Aside from Indonesia, all ASEAN countries ban the sale of cigarettes to minors, although enforcement is an issue. The downside, however, is that not all of these countries require sellers or retailers to demand proof of age at point of sale. Several countries also still permit the sale of individual sticks or small “kiddie” packs (less than 20 sticks in a pack).
Even when bolstered by the support of the Bloomberg Foundation and the Bill and Melinda Gates Foundation, strong tobacco control remains elusive in the region. The main reason is the tobacco industry, which has proved to be a tenacious bully when it comes to the implementation of the WHO recommendations in the region.
So long as ASEAN countries provide breathing room for the tobacco industry, increasing numbers of smokers will continue to shroud the region in smoky cigarette haze. Meanwhile, Big Tobacco – Philip Morris International, British American Tobacco, Japan Tobacco and Imperial Tobacco – are acquiring many of the local tobacco industries in these countries.
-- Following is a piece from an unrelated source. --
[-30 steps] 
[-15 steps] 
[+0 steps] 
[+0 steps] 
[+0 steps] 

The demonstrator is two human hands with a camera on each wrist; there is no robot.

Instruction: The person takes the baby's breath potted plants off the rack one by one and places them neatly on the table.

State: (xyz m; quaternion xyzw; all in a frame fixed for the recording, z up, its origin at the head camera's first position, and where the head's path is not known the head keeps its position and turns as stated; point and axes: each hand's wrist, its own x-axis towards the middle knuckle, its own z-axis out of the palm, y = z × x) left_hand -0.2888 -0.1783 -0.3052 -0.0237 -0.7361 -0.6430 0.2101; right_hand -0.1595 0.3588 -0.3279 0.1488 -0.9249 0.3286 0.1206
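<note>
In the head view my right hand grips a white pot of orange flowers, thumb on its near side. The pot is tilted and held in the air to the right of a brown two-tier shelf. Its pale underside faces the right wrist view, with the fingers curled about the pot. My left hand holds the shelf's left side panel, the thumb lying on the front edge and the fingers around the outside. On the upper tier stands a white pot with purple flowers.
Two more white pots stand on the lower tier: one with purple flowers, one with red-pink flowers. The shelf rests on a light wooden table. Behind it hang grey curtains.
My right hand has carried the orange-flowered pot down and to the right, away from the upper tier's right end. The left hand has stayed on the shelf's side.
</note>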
As an example, Philip Morris International has entered into a joint venture with Fortune Tobacco, effectively controlling more than 90 percent of the cigarette market in the Philippines. Philip Morris has also acquired Sampoerna – the largest manufacturer of kretek or clove cigarettes, which is the most common type of cigarette smoked by Indonesians.
With its vast war chest, the tobacco industry has also recently pushed for a strategy to promote "reduced harm" products, such as e-cigarettes and "heat not burn" devices, as a way to maintain their dominance in the ASEAN region.
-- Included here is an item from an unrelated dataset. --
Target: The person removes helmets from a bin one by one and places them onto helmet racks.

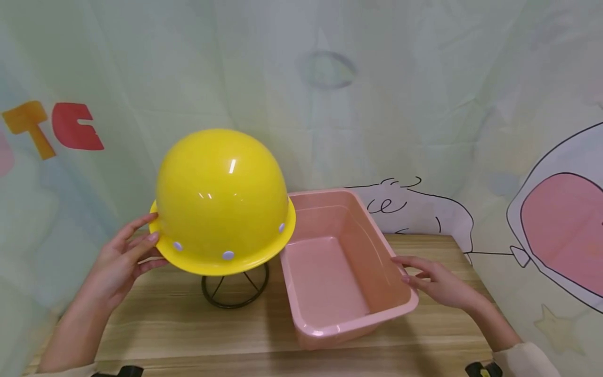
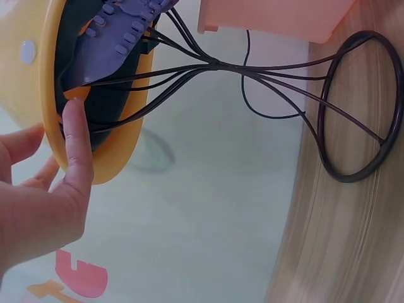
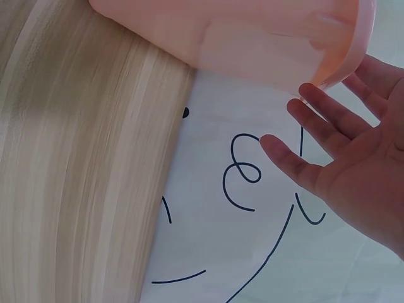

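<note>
A yellow hard hat (image 1: pixel 221 193) sits on a black wire stand (image 1: pixel 235 306), whose round base is on the wooden table. My left hand (image 1: pixel 120 262) pinches the hat's brim at its left side; in the left wrist view one finger (image 2: pixel 77 142) reaches under the brim. Inside the hat a purple-blue headband (image 2: pixel 110 44) shows. To the right of the hat is a pink plastic basin (image 1: pixel 350 327) with nothing in it. My right hand (image 1: pixel 440 283) holds the basin's right rim, with the other fingers (image 3: pixel 290 158) spread outside its wall.
Under everything lies the wood-grain table (image 1: pixel 188 335). A pale printed cloth (image 1: pixel 400 104) with letters and line drawings hangs behind it and at both sides. The basin's left wall stands close beside the stand.
</note>
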Tool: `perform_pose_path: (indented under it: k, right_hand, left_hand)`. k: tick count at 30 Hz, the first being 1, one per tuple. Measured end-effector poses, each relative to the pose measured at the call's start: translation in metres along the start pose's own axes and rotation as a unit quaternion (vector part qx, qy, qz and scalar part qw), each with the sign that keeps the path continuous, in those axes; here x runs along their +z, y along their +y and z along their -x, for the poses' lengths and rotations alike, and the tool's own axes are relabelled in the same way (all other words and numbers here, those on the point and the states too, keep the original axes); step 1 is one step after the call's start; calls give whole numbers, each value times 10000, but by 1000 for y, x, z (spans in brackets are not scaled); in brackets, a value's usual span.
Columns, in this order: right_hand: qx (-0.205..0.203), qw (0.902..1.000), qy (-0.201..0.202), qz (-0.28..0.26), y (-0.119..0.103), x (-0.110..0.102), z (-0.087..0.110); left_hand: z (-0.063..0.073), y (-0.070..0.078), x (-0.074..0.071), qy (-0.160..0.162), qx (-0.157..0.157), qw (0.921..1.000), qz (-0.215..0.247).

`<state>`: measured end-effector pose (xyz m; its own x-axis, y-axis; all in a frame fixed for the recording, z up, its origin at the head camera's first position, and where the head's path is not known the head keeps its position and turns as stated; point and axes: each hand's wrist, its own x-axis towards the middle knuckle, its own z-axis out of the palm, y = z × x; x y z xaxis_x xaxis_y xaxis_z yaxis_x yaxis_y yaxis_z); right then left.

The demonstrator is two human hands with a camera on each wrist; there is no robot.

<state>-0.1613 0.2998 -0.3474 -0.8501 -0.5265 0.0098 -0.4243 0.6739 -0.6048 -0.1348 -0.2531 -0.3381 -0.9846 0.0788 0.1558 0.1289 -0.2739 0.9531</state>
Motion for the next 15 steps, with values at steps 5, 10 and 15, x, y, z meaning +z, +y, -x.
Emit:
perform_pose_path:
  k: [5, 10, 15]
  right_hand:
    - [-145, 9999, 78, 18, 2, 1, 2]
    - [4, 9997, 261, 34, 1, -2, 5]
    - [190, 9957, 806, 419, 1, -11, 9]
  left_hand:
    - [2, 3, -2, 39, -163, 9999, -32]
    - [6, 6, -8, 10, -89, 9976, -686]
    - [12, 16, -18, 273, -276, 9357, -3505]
Among ASEAN’s low and middle-income countries, only the Philippines has a code of conduct to prevent tobacco industry interference. This code covers the whole bureaucracy but is not strictly enforced. In fact, in the Philippines and Vietnam, the tobacco industry is still represented in health policy-making entities, and even participates in FCTC delegations. Cambodia, Laos, Myanmar and Indonesia still give preferential treatment to the tobacco industry through tax exemptions, incentives, privileges and benefits to operate in their countries.
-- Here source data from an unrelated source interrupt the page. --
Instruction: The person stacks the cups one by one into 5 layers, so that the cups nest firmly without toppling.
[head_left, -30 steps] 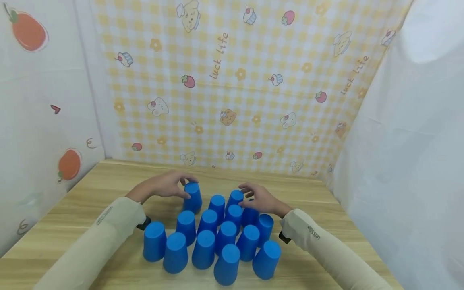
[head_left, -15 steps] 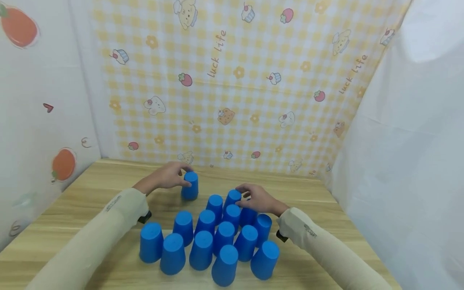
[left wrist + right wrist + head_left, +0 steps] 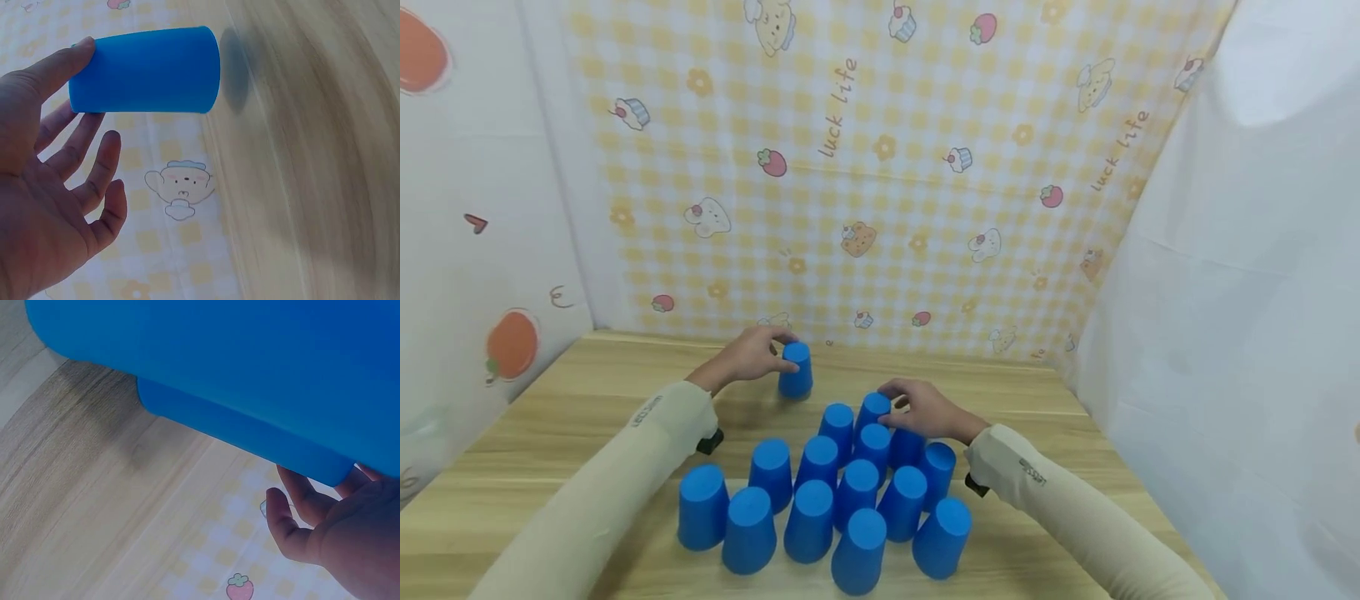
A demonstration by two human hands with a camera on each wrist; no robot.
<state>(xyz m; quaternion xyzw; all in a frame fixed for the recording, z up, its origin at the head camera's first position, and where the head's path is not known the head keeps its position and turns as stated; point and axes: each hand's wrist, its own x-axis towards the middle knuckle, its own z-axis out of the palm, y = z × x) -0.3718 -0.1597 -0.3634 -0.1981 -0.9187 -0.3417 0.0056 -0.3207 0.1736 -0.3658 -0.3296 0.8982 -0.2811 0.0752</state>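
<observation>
My left hand (image 3: 752,354) pinches an upside-down blue cup (image 3: 795,371) near its narrow end, toward the back of the table. In the left wrist view, this cup (image 3: 147,72) sits between thumb and fingers, and a shadow beside its rim suggests a small gap above the wood. My right hand (image 3: 925,408) grips another upturned blue cup (image 3: 874,408) at the back of the cluster. From the right wrist, a nearer cup (image 3: 219,350) blocks much of the view; behind it the gripped cup (image 3: 244,431) shows, with fingers at its end.
Several more upside-down blue cups stand close together, among them a front cup (image 3: 858,554), a leftmost cup (image 3: 703,508) and a right front cup (image 3: 942,540). They stand on a wooden table (image 3: 1037,500). A checked cloth (image 3: 820,208) hangs behind it, with white sheets at both sides.
My left hand has carried its cup away from the cluster, toward the back edge of the table. The right hand stays on its cup. The head view has shifted slightly.
</observation>
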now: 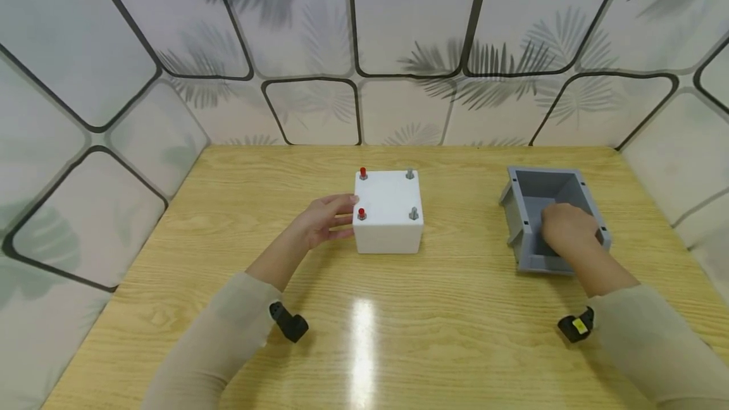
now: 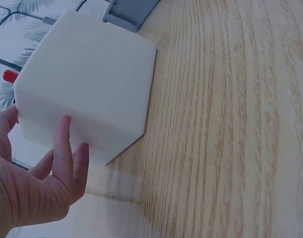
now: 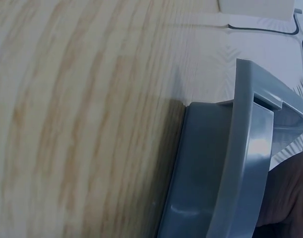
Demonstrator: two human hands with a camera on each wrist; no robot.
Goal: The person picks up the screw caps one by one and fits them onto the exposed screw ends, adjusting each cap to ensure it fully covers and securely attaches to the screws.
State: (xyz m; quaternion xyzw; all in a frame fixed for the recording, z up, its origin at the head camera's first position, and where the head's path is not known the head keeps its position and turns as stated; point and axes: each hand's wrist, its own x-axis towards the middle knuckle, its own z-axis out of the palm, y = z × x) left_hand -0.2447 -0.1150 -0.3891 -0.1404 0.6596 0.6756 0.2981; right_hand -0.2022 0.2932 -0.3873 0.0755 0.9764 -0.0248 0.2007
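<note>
Partly hidden, right hand [image 1: 569, 231] in bin [image 1: 543, 183], grip unclear, left hand [image 1: 326, 220] spread, touching box [image 1: 389, 207].

Leaf-print backdrop [image 1: 410, 18] behind wooden table [image 1: 455, 309]

The left sleeve [image 1: 207, 340] and right sleeve [image 1: 655, 337] are plain, pale beige, each ending near the wrist. A left camera [image 1: 292, 326] and right camera [image 1: 574, 328] sit at the sleeve ends; both are black and compact. The right camera carries a yellow label [image 1: 579, 325]. Left hand [image 1: 326, 221] and right hand [image 1: 568, 230]: bare.
</note>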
Big Tobacco’s focus now is Indonesia, the only ASEAN country that has yet to ratify the FCTC. Indonesia remains a stronghold for both local and multinational tobacco companies. Over the past decade, Indonesia has made pronouncements about ratifying the FCTC but has yet to follow through, particularly because of economic factors expressed as strong opposition from its agriculture, trade and finance ministries.
Although almost all these countries have legislation imposing graphic health warnings that cover at least 50 percent of cigarette packs, some are not even implementable because of the tobacco industry.
For example, Laos has required that all tobacco companies print graphic health warnings covering 75 percent of cigarette packaging since 2016. Civil society monitoring has shown that Imperial Brands PLC subsidiary – Lao Tobacco Company Ltd and Lao-China Hongta Good Luck Tobacco Company Ltd – have yet to comply, even after the government has granted three extensions for compliance and implementation.
It is even worse in Indonesia where the government only requires that graphic health warnings cover 40 percent of cigarette packs, and still allows direct advertising, promotion and sponsorship, for example, of sporting events.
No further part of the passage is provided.